Meal Planning around your CSA
This post is for you if:
- You like to eat dinner at home most nights of the week
- If you prefer to make that dinner yourself
- You order takeout a few nights a week and you feel guilt every time
Spending just 20 minutes thinking about your meals for the week can save you at least five hours in the kitchen a week. Planning your dinners takes a few minutes of thought and a few hours in the kitchen on one day, instead of an hour a night.
You’ll save time, money and sanity, especially if you’re like our family – we work full time out of the home and have side projects when we get home. We have two kids under the age of 5 and 2 fur kids that also need our attention. With a few hours spent planning and cooking on the weekend, dinner during the week can come together in five minutes.
The minimalist plan
I look to my weekly produce delivery for inspiration. A few days in advance, I find out what goodies I’m going to get. Then I create a loose plan to work the organic goodness into healthy meals for the week. Since produce needs to be used up first, I plan everything around produce.
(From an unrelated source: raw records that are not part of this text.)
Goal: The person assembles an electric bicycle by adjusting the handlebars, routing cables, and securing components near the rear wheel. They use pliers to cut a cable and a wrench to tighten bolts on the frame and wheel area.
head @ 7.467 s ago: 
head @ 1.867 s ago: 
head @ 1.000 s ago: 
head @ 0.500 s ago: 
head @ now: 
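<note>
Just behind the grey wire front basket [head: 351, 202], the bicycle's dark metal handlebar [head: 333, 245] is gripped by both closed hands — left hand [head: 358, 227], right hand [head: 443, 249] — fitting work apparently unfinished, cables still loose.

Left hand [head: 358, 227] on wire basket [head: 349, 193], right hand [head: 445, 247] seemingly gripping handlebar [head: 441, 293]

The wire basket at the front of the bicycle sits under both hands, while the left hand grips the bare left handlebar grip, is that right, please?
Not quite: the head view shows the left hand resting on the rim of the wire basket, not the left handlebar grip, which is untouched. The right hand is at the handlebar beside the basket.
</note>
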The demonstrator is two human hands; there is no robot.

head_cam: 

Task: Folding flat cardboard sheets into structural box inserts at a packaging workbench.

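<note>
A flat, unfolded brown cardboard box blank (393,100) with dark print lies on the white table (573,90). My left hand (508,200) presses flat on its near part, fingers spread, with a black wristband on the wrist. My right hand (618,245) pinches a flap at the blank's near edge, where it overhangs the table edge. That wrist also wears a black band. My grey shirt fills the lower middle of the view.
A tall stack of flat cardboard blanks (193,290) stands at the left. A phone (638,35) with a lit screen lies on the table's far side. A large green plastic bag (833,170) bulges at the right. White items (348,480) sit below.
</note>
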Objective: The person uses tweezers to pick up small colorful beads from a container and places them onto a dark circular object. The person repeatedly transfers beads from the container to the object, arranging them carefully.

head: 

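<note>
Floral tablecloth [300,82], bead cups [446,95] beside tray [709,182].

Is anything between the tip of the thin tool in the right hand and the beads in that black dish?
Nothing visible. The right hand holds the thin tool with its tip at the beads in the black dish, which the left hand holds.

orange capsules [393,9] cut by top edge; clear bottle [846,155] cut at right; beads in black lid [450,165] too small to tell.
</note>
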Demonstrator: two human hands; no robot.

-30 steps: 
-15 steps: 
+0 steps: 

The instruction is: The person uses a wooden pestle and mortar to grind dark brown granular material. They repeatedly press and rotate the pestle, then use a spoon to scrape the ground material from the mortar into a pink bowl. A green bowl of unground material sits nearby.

Once I know what fruits and veggies will fill the fridge, I take stock of fridge and pantry for items I need to use up or restock. I choose our dinners for the week, then make a grocery list.
Prep. This is where the fun begins. When you get home from the farmers market, store, or when your produce arrives, crank some tunes or put on a movie, get to work, and don’t forget to have fun!
- wash and dry greens and herbs (a salad spinner speeds this along) and wrap in paper towels or kitchen towels
- peel veggies like parsnips, beets, or carrots, chop them for raw snacks, or shred them to throw into salads, stir fry’s, sauces or smoothies
- freeze bananas (peel, break into chunks, put into a baggie and freeze) for smoothies
- Roast veggies – chopped carrots, broccoli, cauliflower, squash, potatoes, root veggies
- rice and/or quinoa – cook a big batch for the week (I usually make about 2 cups dry) – use for curries, rice bowls, soup, burritos, salads
- soup – make a big batch; carrot, sweet potato, black bean or tomato soup are all easily portable for lunches
- dips – bean dip, hummus, red pepper dip, eggplant dip
- sauces for pasta – tomato sauce, pesto
I mix and match all my prepped items – pesto on pasta, hummus with veggies, rice for quick stir fry’s. Near the end of the week is normally when I start making some fun combos to use up everything – this past week was marinara sauce with finely chopped and roasted cauliflower and broccoli – the kids didn’t even notice.
Once these cooked foods are in ready to go in my fridge; my kitchen becomes a fast food restaurant. There is no Chinese restaurant in Chicago that can take my order faster than I can assemble dinner.
Do you like to do some food prep for the week ahead? What kind of items do you like to prep?